Six of the seven programs reviewed were designed as transitional programs with a treatment focus. For the majority of the programs, all or some consumers of housing are under parole supervision. Some of the programs offer combination housing, where consumers can progress through different housing options. Related to the housing ready approach, the reentry populations served generally have little service or housing choice in the beginning of their continuum. Tenant rights are usually program based (but the program may transfer rights of tenancy if participants move into more permanent housing within the supported housing program). There is often 24-hour supervision and surveillance and on-site service teams present during the day for mandated sessions and activities. But, importantly, at the end of the progression through the various housing options, at least three housing programs offer permanent housing.

In summary, when criminal justice system contact is added into the mix of characteristics of clients served by current housing options targeting persons with mental illness, some issues may be more relevant/salient than others. The AB 2034 programs in California have shown that success can be achieved with housing first models, but it is important to note that, for the most part, AB 2034 consumers were not under correctional supervision. Although the seven programs reviewed in the discussion paper were not selected to be representative of all existing programs, it appears that, in practice, providers serving the reentry population are utilizing housing ready approaches, as opposed to housing first approaches. Not surprisingly, the review found that reentry programs offering permanent housing are rare. However, we see evidence that the number of permanent housing options for returning prisoners is increasing across the country.

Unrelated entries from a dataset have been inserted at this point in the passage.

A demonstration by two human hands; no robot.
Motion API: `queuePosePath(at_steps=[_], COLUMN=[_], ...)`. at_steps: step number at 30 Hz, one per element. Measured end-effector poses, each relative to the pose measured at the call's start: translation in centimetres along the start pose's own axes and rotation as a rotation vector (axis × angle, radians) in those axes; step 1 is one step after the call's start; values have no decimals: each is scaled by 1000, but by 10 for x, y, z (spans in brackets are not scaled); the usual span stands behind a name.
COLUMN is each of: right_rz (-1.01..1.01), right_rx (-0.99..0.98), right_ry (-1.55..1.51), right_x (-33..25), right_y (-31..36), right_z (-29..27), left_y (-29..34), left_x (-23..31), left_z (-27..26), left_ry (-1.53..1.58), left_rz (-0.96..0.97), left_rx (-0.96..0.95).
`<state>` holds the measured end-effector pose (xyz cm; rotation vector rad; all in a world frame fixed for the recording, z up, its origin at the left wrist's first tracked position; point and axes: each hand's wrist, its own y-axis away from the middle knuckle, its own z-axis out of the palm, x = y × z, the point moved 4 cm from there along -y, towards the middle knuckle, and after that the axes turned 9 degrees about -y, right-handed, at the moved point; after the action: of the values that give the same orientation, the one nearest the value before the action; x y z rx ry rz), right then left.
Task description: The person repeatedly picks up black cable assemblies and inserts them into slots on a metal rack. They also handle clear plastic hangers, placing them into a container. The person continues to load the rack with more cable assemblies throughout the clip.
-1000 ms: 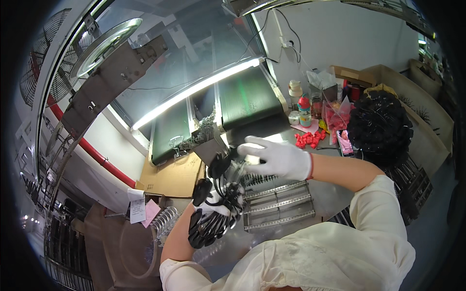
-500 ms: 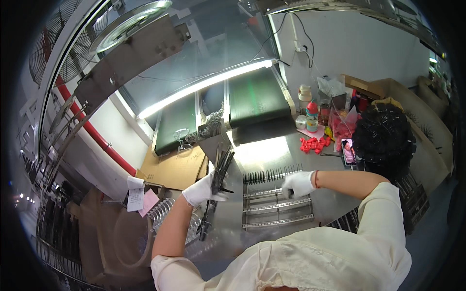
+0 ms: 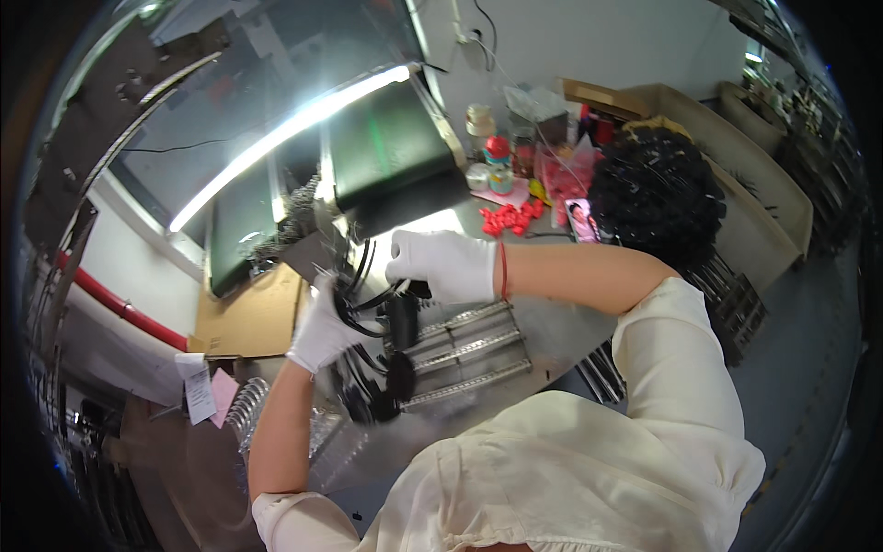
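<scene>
My left hand [image 3: 324,329], in a white glove, is closed round a bunch of slim black pieces [image 3: 370,386]. The pieces are smeared by motion, with dark, thicker ends hanging low and thin curved strands above. Just to the right and slightly higher, my gloved right hand [image 3: 441,265] is curled shut against the top of the bunch. A dark bit shows under its fingers, but what they grip is hidden. Below my right hand lies a metal rack [image 3: 474,352] with several parallel slotted bars, its left side covered by the black pieces.
A lit tube lamp [image 3: 294,143] crosses above the green conveyor belt [image 3: 386,147]. Red clips [image 3: 511,217], a phone [image 3: 582,221] and a large black heap [image 3: 658,189] are at the right. Cardboard [image 3: 246,315] lies at the left, near metal coils [image 3: 246,405].
My right hand has left the rack and moved left and up to the black bunch. The bunch has swung in my left hand. The whole view has turned and shifted.
</scene>
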<state>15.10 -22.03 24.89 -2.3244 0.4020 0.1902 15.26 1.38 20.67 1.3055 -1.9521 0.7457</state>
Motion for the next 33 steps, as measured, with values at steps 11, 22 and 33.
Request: queuePosePath(at_steps=[11,22,33], right_rz=[1345,974,660], right_rx=[-494,60,230], right_ry=[252,46,-155], right_x=[235,176,71], right_y=[267,166,53], right_z=[61,54,138], left_y=[63,66,38], left_x=[-59,-10,42], left_z=[-50,9,61], left_ry=[641,1028,1117], left_rz=[-162,46,85], left_rx=[583,234,73])
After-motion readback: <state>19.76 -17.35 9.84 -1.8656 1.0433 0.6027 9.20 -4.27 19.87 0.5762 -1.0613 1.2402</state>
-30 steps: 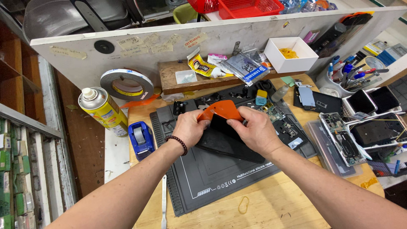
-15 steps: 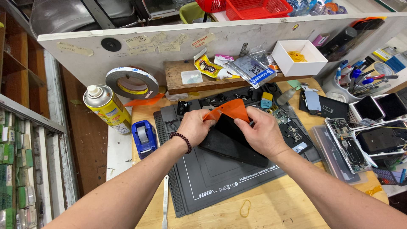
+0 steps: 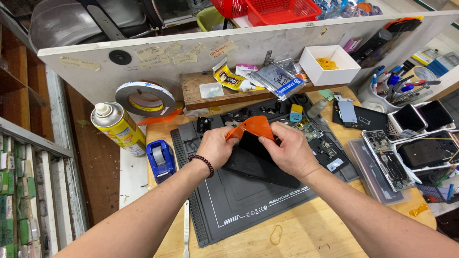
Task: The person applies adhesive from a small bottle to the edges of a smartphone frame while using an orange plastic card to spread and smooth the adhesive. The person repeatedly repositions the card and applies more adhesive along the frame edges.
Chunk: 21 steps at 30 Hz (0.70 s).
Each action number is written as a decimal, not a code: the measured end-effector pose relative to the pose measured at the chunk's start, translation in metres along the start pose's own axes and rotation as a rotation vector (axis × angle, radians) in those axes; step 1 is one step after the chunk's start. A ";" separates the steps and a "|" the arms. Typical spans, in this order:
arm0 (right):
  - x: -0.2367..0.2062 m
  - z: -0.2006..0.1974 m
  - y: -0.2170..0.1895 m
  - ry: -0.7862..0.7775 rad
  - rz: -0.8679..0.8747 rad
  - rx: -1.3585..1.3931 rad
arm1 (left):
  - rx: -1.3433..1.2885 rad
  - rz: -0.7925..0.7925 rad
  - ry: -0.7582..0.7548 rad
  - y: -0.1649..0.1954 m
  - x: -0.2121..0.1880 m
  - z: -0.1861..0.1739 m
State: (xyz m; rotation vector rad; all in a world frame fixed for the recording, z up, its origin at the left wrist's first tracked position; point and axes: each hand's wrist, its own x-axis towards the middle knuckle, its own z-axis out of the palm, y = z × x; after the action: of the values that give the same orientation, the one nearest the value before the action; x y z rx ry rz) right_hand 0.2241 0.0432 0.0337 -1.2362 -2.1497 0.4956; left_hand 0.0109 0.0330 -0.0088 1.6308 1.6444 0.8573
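A black phone is tilted up above the dark work mat. An orange film curls over the phone's top edge. My left hand, with a bead bracelet on the wrist, pinches the film's left end. My right hand grips the phone's right side, its fingers on the film's right end. Both hands meet over the middle of the mat.
A yellow spray can, a tape roll and a blue tape dispenser stand at the left. Metal tweezers and a rubber band lie near the front. Opened phones, circuit boards, a pen cup and a white box are at the right.
The camera view has shifted slightly. Both hands stay on the phone and the orange film, which curls a little more over the top edge.
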 end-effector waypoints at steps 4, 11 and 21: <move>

This fact sheet is based on a larger discussion paper, developed for and reviewed by an expert panel convened by the National GAINS Center and is available for distribution. The discussion paper provides a detailed synthesis of the criminal justice and housing and homelessness literature as it pertains to reentry housing, and describes seven promising reentry housing programs that serve persons with mental illness.

References

Brekke, J.S., C. Prindle, S.W. Bae, & J.D. Long. 2001. Risks for individuals with schizophrenia who are living in the community. Psychiatric Services 52(10): 1358-1366.

Burt, M.R. & J. Anderson. 2005. AB2034 Program Experiences in Housing Homeless People with Serious Mental Illness. Oakland, CA: Corporation for Supportive Housing. Retrieved January 25, 2006 (http://documents.csh.org/documents /ca/csh_ab2034.pdf).

Clark, R.E., S.K. Ricketts, G.J. McHugo. 1999. Legal system involvement and costs for persons in treatment for severe mental illness and substance use disorders. Psychiatric Services 50: 641-647.

Mayberg, S.W. 2003. Effectiveness of Integrated Services for Homeless Adults with Serious Mental Illness. A Report to the Legislature. Sacramento, CA: California Department of Mental Health.

Metraux, S. & D.P. Culhane 2004. Homeless shelter use and reincarceration following prison release.” Criminology and Public Policy 3(2):139-160.